“Giovanotto, la politica è una cosa strana”

1932, Chicago, convention democratica.

Vecchie regole: per ottenere la nomination occorre conquistare i due terzi dei delegati e quindi nessuno tra i candidati arriva al redde rationem in Illinois già incoronato.

Lotta dura senza paura.

Non si fanno prigionieri.

Il governatore del New York, Franklin Delano Roosevelt è in vantaggio ma comunque, nelle prime votazioni, in qualche difficoltà.

Non decolla.

Fra gli avversari – oltre al ‘papista’ (è un cattolico ed è stato sconfitto quattro anni prima da Herbert Hoover) Alfred Smith – lo speaker della Camera dei rappresentanti John Garner, capace di battere Franklin in un paio di primarie di peso.

Lo stallo viene improvvisamente superato quando proprio ‘Cactus Jack’ – questo il soprannome del texano Garner – annuncia il suo appoggio a Roosevelt in cambio della candidatura alla vice presidenza.

Un cronista alle prime armi, nell’occasione, lo avvicina per chiedergli come sia possibile vista la lontananza ideologica e programmatica tra i due.
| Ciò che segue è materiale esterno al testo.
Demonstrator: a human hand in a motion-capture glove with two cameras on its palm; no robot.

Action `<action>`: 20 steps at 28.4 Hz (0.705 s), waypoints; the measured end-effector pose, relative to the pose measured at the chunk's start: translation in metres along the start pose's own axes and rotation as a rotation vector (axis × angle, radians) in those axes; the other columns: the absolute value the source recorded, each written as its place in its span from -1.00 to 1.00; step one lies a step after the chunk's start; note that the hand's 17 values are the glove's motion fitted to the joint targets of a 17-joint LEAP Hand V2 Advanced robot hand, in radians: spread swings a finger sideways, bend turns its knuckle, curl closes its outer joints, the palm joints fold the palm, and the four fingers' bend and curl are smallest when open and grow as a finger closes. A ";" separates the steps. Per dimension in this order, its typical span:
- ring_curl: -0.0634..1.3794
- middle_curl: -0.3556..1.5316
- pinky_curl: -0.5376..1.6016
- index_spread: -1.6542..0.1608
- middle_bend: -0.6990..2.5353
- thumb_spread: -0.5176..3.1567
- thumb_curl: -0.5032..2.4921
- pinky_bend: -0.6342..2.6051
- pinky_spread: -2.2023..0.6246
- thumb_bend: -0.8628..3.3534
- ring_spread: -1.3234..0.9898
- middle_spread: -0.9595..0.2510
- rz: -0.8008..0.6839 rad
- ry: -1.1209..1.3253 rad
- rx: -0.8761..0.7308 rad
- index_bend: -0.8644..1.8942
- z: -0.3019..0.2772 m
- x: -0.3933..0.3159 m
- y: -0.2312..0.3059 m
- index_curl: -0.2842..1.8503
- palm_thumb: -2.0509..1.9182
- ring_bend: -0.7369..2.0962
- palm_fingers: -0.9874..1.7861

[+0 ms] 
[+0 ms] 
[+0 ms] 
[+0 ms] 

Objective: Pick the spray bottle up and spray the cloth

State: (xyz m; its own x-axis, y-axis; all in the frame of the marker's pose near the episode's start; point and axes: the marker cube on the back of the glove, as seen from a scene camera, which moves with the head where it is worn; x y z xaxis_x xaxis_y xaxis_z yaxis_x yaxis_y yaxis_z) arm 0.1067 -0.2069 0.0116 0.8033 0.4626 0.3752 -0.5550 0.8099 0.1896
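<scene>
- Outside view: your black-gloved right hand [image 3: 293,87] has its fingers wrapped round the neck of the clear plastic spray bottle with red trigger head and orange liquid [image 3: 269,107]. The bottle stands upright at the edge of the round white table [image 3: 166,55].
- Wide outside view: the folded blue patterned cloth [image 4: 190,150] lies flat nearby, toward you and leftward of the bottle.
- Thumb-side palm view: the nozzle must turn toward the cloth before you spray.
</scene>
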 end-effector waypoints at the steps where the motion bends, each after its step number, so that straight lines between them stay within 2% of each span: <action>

“Giovanotto, la politica è una cosa strana”, è la risposta che il giovane si sente dare dall’esperto e smaliziato Garner.

(Per inciso, il texano sarà vice del secondo Roosevelt per due interi mandati prima di ritirarsi a vita privata).

Credo che oggi altrettanto potrebbe dire il governatore del New Jersey Chris Christie, fino all’altro ieri feroce rivale di Donald Trump e oggi suo alleato.

Quale la promessa ricevuta in cambio, viene da chiedersi?

A meno che non si voglia credere che l’unica ragione per l’endorsement di Christie sia davvero la convinzione da lui espressa che a questo punto solo il nuovayorchese possa battere Hillary Clinton nella general election.

Mah…

Guardando ai due superstiti rivali di Trump – Kasich e Carson sono troppo lontani per contare qualcosa in tema – Ted Cruz, finora e come gli ha gettato in faccia in un recente dibattito Trump, non ha ricevuto nessun appoggio di rilievo.

Corre da solo, contro tutto e tutti, e alla fine il fatto dovrebbe nuocergli.

Il senatore Rubio, invece, coccolato dall’inizio dall’establishment GOP, colleziona endorsement.

Dopo quello di Nikki Haley, ecco negli ultimi giorni accorrere in suo soccorso il veterano Bob Dole – invano candidato nel 1996 contro Bill Clinton – l’ex governatore del Minnesota Tim Pawlenty, il governatore dell’Arkansas Asa Hutchinson…

Qualcuno tra i ‘vecchi’ – è storia recentissima – tra quanti temono nel partito l’antipartitico Donald, ha chiesto ai due ‘latinos’ di arrivare al dunque.

“Uno fra voi si ritiri”, è l’invito non raccolto.

Certo è che da dopo il supermartedì datato 1 marzo molte cose saranno più chiare e magari decise in casa repubblicana.

Ove si guardi allo schieramento opposto, per quanto Bernie Sanders si agiti, considerato soprattutto lo schieramento nella misura di venticinque a uno a favore di Hillary tra i superdelegati (un tema che ho già affrontato) scelti non dagli elettori ma dai maggiorenti del partito (!!!), visto il favore del quale gode l’ex first lady tra i neri, ritengo che i giochi – a meno di un inciampo giudiziario della Clinton – siano in qualche modo fatti.

Il ‘socialista’ del Vermont probabilmente continuerà comunque la campagna.

Gli idealisti – e lo misureremo da questo punto di vista – sanno benissimo che le uniche battaglie che meritano di essere combattute sono quelle perse!

(E se poi, una volta sconfitto per la nomination dem, il senatore del Vermont decidesse sul serio – si era sussurrato tempo fa al riguardo – di presentarsi come ‘terzo incomodo’, da indipendente, l’8 novembre?)